Recent events here and elsewhere have called into question that “liberality of sentiment.” At GW and on college campuses across the country, we are called upon to reaffirm the spirit of mutual respect that is an essential condition of reasoned debate about the urgent and frequently divisive issues of our time. GW’s location affords us the opportunity both to host important debates and to provide a model of the civility they require.

With our home in the nation’s capital finally secure, we can also take full advantage of our unique location by deepening our partnerships with institutions throughout the District of Columbia and across the broader capital region. The other day, as we celebrated our existing partnerships, their sheer volume and depth was overwhelming, indicating that one of our challenges is to understand and convey the magnitude of such activities, both to outside audiences and within the university itself.

Not long ago, I had an opportunity to tour the Folger Shakespeare Library, home to one of the world’s most distinguished rare-book collections. This semester, GW undergraduates participating in a one-of-kind class have each been assigned a Renaissance-era book, which each student will spend the year studying in all its aspects—not just language and content but how the book is physically constructed and preserved. At the same time, our graduate students are working today with some of America’s leading researchers at the National Institutes of Health to find cures for disease that affect the lives of millions.
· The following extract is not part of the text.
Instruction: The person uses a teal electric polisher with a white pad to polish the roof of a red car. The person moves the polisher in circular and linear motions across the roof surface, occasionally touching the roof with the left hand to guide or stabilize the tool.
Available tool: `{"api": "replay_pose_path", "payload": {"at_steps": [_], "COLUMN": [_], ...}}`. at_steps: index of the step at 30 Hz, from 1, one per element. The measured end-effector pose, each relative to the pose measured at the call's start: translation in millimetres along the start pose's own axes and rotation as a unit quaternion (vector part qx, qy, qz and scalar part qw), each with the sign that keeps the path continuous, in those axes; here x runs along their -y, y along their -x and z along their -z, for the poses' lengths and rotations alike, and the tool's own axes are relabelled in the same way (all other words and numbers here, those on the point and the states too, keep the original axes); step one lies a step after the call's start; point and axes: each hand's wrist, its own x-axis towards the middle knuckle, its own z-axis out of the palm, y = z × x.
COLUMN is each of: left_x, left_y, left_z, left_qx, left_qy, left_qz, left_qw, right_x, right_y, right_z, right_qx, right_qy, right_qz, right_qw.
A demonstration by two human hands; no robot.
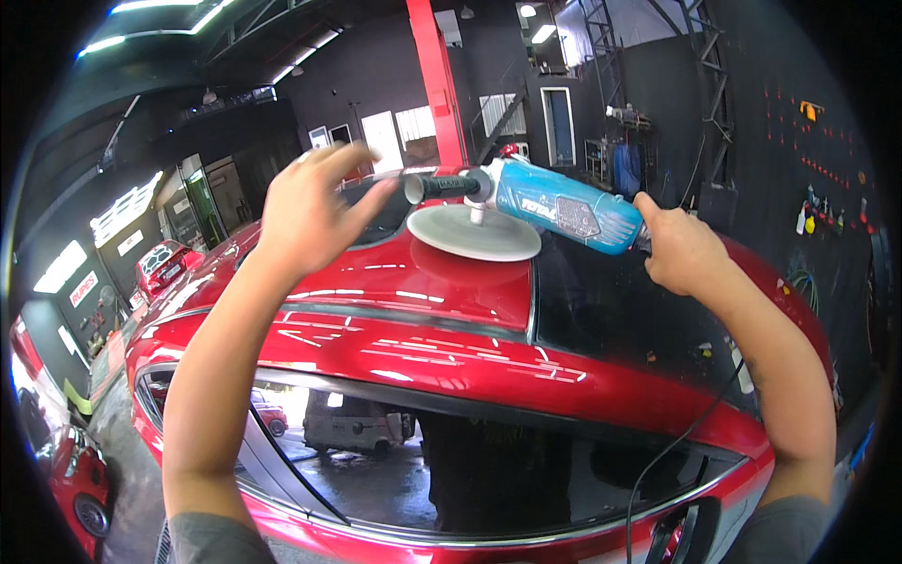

In fact, our partners are everywhere in this city and its suburbs, engaging every one of our schools and departments. Those partners range from the Federal Bureau of Investigation and the Department of State to the Department of Homeland Security and the National Zoo. Countless GW students serve as interns in these and many other institutions, and the opportunity for students to work directly with leaders in their chosen fields is part of what makes a GW education so uniquely vibrant. We are actively seeking ways to expand those opportunities and make them even easier for our students to seize.

Such opportunities for our students have long been a hallmark of the GW experience, but we also have an institutional opportunity to play a role in the ongoing renaissance of the remarkable city that has been our home for nearly two centuries. We have an energetic mayor and an active administration committed to improving the academic health of the city’s public schools, and the physical health of its citizens. We already enjoy a rich array of partnerships between the city and our programs in education and public health; our Center for Excellence in Public Leadership has trained more than 500 city administrators; and our free legal clinics, staffed by law students, provide essential advice to underserved citizens throughout the District of Columbia.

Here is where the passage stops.